CHANSON D’AMOUR ©️
- Helena Cavacas Verissimo
- 11 de abr.
- 2 min de leitura
Atualizado: 14 de abr.
Subi aquela escadaria íngreme e infindável a praguejar contra o Vicente, que se havia voluntariado para organizar este almoço de 30 primos oriundos do ramo Vasconcelos da família, todos com idades entre os 55 e os 60 anos, muito chegados até aos 25/30 e agora distanciados por via das circunstâncias de vida de cada um.
O restaurante estava longe de se situar num local inóspito e sem graça. Pelo contrário, a envolvente era encantadora e a vista uma imensidão de água prateada digna de se lhe tirar o chapéu.
- Oh, mon Dieu, quelle vue. Regarde ça, ma cousine.
Concordei, com um ligeiro abanar de cabeça, com a prima Joana, ofegante no seu vestido justo, rendado e de decote muito ousado, acabada de chegar de Neuilly-sur-Seine, onde vive há mais de 15 anos, uma coquete de ar provocador que se afrancesou e se rebatizou de Jeanette e que nos idos anos da juventude partira o coração de Duarte, um dos primos convocados para este encontro. Que o diga o quarto dos avós Vasconcelos, testemunha dos furtivos encontros dos azougados DJ, quando ali se refugiavam para viver os seus arrebatamentos de amor.
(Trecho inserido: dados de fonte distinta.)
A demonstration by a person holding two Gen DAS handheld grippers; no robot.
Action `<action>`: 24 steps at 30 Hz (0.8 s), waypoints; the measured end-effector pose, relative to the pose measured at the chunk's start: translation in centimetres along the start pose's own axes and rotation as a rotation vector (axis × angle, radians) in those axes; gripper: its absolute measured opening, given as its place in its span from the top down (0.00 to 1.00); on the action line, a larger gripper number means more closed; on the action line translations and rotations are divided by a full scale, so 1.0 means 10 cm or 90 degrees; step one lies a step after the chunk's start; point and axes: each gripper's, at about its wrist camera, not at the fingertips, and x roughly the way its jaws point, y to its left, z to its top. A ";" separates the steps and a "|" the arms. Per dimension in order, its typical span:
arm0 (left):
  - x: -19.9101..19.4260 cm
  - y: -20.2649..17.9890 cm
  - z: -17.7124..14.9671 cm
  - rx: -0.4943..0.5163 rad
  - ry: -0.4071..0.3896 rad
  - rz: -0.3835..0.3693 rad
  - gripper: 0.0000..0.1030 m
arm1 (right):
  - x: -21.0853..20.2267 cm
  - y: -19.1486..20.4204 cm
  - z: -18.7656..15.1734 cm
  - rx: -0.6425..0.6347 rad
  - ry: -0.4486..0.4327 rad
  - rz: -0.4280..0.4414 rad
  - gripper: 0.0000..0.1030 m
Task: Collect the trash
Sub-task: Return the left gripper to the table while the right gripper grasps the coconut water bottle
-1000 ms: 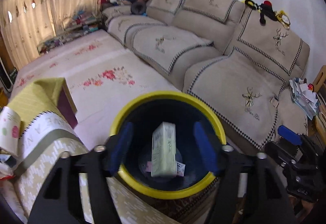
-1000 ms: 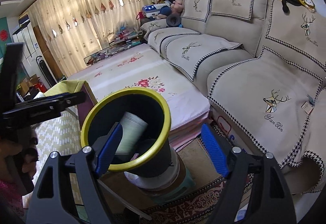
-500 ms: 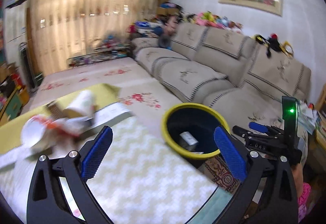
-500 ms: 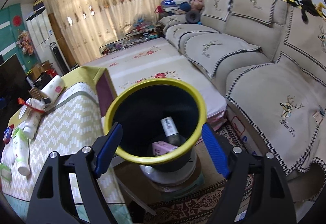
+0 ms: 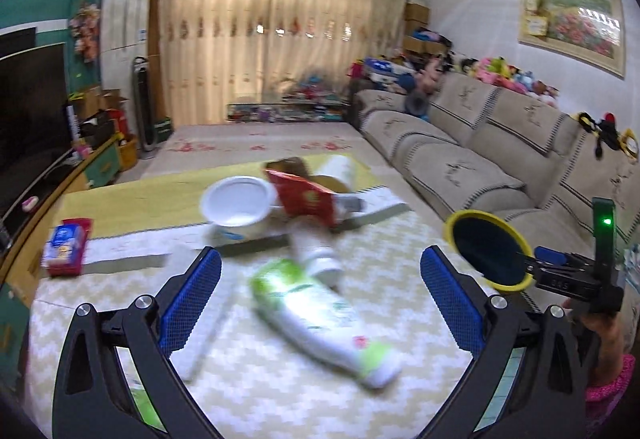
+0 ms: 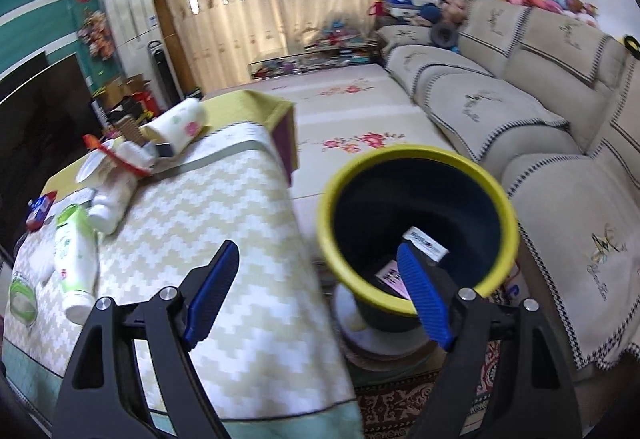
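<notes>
With its blue-padded jaws spread wide and nothing between them, the left gripper (image 5: 320,295) hangs over the table draped in a cream-and-white zigzag cloth (image 5: 256,391). Just beyond its fingers lies a white squeeze bottle with a green label (image 5: 320,315) on its side, blurred, and past that a smaller white bottle (image 5: 314,251), a round white plastic bowl (image 5: 238,205) and a torn red carton (image 5: 304,197) huddle together. A small red-and-blue packet (image 5: 66,249) sits well apart at the left edge. The right gripper (image 6: 316,297), jaws also parted and empty, hangs over the table's edge beside the dark bin with a yellow rim (image 6: 416,159), which stands between table and beige sofa (image 6: 552,143) and holds a few discarded packets (image 6: 424,241).
</notes>
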 end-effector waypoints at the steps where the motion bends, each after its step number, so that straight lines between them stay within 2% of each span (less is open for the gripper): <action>1: -0.02 0.11 0.00 -0.004 -0.004 0.007 0.05 | 0.01 0.08 0.01 -0.007 0.000 0.004 0.25; 8: -0.01 0.77 -0.03 -0.035 -0.025 0.064 0.05 | 0.12 0.57 0.06 -0.056 0.010 0.031 0.25; 11: 0.03 0.98 -0.04 -0.061 -0.032 0.071 0.05 | 0.16 0.79 0.06 -0.078 0.020 0.059 0.25; 14: -0.03 1.17 -0.06 -0.086 -0.063 0.067 0.05 | 0.17 0.98 0.05 -0.106 0.026 0.089 0.25; 17: -0.06 1.30 -0.07 -0.103 -0.087 0.080 0.05 | 0.20 1.29 0.03 -0.149 0.036 0.135 0.25; 24: -0.09 1.47 -0.08 -0.116 -0.080 0.093 0.05 | 0.25 1.95 -0.03 -0.220 0.079 0.283 0.25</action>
Por decisão consensual, não permitimos que se nos atracassem apêndices de qualquer natureza, fossem eles cônjuges, filhos, netos ou amantes.
Será possível retomar a ligação entre todos nós naquele ponto longínquo onde ela se começou a diluir? Seremos nós, agora, apenas um grupo de estranhos? Estaremos maioritariamente velhos, feios e gordos e sem nenhum espírito de humor? Sendo que aquelas características, casando com uma boa disposição, até poderiam fazer deste encontro algo, quiçá, bem alegre e divertido.
Alcançada a sala destinada aos Vasconcelos, fomos invadidas por um aroma maravilhoso e muito familiar que nos transportou, a ambas, para os almoços das férias de verão das nossas infâncias.
- Jeanette, será carne de porco à alentejana, a especialidade da avó Mimi ? Murmurei com ar surpreendido.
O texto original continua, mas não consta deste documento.